Illustration by Angelika Manhart
Diseases of the Will

Involuntary Perfection Paralysis

By David Carmel

Those who suffer from this particular intellectual ailment seem unable to produce original creative work, despite being neither physically nor mentally incapacitated. On the contrary, they typically possess a keen intellect and a thorough understanding of the scientific method, as well as in-depth knowledge of their chosen field and more-than-adequate technical capabilities. Ironically, these merits are the source of their predicament, as these individuals are able to foresee all too well, before embarking on any actual research, the myriad problems and obstacles likely to arise in a new project, as well as the careful measures that will be required to avoid them. And being aware of the enormity of even the simplest enterprise, and of the painstaking, meticulous effort it will require, they seem unable to bring themselves to begin where less farsighted individuals would just take the plunge.

Paralyzed perfectionists are genuinely fascinated by nature, thinking up new research questions frequently and effortlessly. Having come up with something they would like to figure out, they happily embark upon planning the appropriate study with which to do so. An idea for a simple and elegant experiment will be quickly followed by an insight regarding a necessary control. And then another control that is just as vital. And another. Before long, the once-elegant design will have undergone an exponential explosion of experimental conditions, as the line between self-evidently required controls and those that are merely nit-picking is forgotten, along with the fundamental insight that no single study can ever settle a question conclusively.
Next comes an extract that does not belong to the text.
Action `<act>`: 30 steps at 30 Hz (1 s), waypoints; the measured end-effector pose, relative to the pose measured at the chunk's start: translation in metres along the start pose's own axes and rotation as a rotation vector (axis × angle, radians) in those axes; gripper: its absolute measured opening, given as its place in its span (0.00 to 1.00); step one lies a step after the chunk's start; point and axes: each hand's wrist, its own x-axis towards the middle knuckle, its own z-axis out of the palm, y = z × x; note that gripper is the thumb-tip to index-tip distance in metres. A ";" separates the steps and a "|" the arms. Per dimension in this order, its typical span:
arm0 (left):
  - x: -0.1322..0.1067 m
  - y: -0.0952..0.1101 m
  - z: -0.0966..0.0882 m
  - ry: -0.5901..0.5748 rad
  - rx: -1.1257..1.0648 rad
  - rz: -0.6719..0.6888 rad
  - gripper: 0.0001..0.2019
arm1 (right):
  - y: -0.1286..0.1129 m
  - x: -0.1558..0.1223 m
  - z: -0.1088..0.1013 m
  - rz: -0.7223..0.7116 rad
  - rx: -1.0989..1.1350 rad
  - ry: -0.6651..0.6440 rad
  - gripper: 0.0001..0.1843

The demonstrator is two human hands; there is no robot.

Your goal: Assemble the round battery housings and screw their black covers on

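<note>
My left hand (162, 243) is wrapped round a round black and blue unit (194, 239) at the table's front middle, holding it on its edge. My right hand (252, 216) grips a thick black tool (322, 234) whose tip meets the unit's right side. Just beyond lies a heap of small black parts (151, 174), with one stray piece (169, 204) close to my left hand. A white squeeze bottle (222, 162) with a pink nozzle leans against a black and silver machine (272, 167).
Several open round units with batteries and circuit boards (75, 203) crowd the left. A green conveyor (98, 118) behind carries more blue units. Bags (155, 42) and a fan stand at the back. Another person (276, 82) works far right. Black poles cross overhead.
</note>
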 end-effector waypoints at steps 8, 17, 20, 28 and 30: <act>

Weighed down by the complexity of the task ahead of them, the perfectionists either let an inordinate amount of time and effort be consumed by arranging the perfect experimental setup, which is never completed to their exacting criteria; or they decide that some minor stumbling point cannot be overcome and thus abandon the entire project; or finally, they may progress to a more severe manifestation of the disorder: The Great Procrastinator. In this advanced stage of the disease, they are unable to give up on a project, but equally unable to begin the Sisyphean struggle of living up to their own standards.

Paralyzed perfectionists find themselves repeatedly incredulous when they read, often in prestigious journals, research results they consider disastrously flawed. They know exactly how they would have carried out the research properly, but fail to see that if they were the ones doing it, the work would never get done at all, let alone published.

Tragically, the paralyzed perfectionists’ grasp of methodology and experimental logic makes them a Mecca to their peers, who often consult them on difficulties with their own projects. The sound advice they provide has the dual effect of leading their colleagues to wonder how it is that the perfectionists have yet to gain wider recognition, while the perfectionists, for their part, grumble that only some of the issues have been addressed and the studies in question still lack sufficient rigor. Peers with a reasonable sense of proportion, however, go on to carry out these studies, getting them published and acknowledging the remaining unresolved problems in the discussion sections of their papers. The perfectionist ends up with the dubious distinction of being, in any given room, the cleverest person who hasn’t actually accomplished anything.


David Carmel uses the methods of cognitive neuroscience to investigate how the human brain creates consciousness. After a few years as a postdoctoral fellow at NYU, he started his own lab at the University of Edinburgh in 2012, and recently moved to Victoria University of Wellington, New Zealand. He would like to think this piece is not autobiographical.